#### Exercise description:
Restate word for word the lines of the entries below, starting with the line that holds "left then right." and ending with the line that holds "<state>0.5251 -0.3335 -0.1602", and no others.

== Segment start ==

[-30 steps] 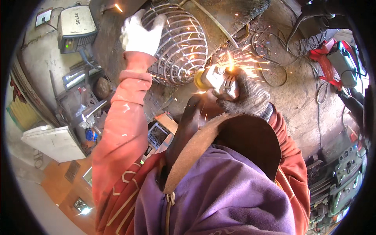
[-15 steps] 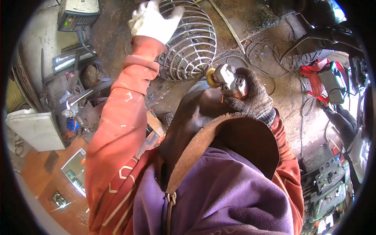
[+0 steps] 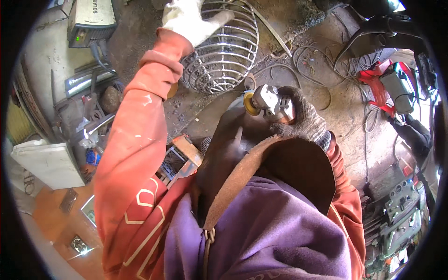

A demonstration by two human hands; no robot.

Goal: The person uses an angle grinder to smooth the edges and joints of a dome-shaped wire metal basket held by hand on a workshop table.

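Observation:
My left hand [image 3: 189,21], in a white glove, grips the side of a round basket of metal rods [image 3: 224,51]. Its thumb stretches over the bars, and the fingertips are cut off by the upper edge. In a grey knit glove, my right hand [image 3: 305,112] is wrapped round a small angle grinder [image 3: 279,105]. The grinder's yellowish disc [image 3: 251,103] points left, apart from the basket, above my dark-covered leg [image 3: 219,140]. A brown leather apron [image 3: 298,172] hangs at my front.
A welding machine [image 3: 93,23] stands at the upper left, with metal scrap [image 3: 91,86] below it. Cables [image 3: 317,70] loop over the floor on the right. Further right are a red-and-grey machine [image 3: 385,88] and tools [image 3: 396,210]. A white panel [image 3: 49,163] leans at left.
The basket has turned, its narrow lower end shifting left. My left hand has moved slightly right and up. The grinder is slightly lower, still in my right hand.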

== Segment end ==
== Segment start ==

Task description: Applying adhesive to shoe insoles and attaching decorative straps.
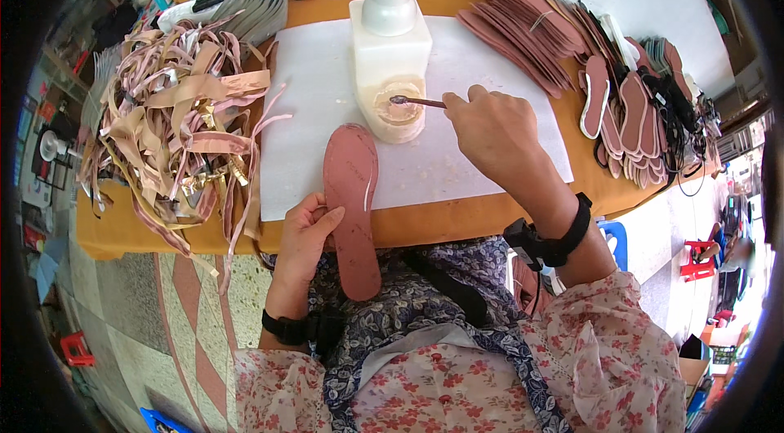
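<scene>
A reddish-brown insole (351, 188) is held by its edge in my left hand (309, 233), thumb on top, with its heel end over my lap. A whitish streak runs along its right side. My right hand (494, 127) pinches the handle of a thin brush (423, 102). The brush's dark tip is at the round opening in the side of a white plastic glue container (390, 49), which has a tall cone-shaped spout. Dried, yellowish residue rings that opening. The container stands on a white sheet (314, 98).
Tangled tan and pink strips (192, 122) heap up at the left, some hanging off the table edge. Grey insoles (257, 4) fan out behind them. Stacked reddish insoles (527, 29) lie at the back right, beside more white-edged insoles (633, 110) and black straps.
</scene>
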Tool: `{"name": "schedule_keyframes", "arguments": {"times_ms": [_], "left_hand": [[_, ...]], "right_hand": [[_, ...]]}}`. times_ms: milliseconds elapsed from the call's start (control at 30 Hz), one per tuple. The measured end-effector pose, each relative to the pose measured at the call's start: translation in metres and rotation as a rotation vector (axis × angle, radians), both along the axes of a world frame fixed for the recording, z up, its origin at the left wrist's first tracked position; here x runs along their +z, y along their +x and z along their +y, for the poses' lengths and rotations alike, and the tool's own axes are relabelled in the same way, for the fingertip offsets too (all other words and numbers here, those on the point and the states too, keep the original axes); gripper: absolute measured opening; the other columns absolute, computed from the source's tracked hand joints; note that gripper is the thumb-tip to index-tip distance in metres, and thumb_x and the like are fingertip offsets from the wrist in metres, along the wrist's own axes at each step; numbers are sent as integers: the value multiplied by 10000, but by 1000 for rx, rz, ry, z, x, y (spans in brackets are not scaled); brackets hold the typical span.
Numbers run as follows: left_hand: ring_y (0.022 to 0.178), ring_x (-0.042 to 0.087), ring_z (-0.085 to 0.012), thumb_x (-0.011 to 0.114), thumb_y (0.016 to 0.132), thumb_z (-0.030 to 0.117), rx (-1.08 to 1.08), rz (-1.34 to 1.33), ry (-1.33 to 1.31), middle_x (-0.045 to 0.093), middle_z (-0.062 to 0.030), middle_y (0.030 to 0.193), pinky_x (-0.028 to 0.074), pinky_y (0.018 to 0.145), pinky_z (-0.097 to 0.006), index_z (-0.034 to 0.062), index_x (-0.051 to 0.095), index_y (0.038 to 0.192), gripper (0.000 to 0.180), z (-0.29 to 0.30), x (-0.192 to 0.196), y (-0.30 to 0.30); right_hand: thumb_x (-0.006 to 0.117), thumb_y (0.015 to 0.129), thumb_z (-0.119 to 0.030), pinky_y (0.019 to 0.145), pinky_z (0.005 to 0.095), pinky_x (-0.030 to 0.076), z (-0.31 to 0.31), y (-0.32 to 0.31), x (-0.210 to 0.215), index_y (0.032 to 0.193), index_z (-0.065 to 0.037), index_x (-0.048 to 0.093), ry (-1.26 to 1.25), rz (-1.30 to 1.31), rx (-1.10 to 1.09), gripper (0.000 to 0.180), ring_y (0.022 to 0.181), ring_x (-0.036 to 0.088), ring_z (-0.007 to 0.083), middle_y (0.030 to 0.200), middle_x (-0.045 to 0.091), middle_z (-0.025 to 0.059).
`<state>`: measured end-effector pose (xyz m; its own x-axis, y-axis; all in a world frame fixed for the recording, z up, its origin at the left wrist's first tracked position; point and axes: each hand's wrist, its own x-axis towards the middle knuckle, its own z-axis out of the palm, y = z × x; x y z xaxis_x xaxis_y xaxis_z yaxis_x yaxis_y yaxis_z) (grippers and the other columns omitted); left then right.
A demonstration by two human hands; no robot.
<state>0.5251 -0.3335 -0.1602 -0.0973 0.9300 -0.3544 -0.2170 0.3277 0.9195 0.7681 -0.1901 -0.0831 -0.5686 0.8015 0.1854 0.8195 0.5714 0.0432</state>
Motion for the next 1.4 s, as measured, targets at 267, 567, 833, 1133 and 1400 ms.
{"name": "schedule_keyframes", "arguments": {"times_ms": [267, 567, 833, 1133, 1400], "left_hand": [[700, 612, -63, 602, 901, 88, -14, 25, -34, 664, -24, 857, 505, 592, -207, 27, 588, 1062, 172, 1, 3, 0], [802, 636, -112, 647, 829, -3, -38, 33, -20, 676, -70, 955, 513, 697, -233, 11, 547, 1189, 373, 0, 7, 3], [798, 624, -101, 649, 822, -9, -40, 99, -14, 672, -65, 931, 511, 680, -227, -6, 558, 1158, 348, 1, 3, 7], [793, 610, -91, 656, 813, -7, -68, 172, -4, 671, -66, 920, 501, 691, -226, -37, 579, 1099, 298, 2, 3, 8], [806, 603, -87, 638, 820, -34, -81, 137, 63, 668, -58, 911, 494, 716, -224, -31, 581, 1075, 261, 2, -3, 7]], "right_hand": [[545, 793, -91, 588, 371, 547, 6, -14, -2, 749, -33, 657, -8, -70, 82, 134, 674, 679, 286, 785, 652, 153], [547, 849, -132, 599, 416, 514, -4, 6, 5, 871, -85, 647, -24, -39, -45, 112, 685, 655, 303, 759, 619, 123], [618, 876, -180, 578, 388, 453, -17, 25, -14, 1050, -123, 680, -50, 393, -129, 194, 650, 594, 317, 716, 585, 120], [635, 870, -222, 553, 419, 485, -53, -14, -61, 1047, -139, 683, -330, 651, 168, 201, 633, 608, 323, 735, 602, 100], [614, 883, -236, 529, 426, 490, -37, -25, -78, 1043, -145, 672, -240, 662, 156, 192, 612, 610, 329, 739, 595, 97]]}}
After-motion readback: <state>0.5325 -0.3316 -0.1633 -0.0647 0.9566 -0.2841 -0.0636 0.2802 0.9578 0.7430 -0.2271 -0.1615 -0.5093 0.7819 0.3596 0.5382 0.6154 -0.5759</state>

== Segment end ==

#### Reply:
`<state>`: measured end-effector pose (xyz m; its own x-axis, y-axis; all in a world frame fixed for the recording, z up, its origin at the left wrist's first tracked position; point and axes: each hand's wrist, its own x-axis towards the middle knuckle, its own z-axis out of the palm, y = z × x; x y z xaxis_x xaxis_y xaxis_z yaxis_x yaxis_y yaxis_z) (grippers and the other columns omitted); left then right.
A demonstration by two human hands; no robot.
<state>0.5251 -0.3335 -0.1602 -0.0973 0.9300 -0.3544 -0.2170 0.3277 0.9195 0.7681 -0.1901 -0.0831 -0.5686 0.8015 0.1854 0.8195 0.5714 0.0432</state>

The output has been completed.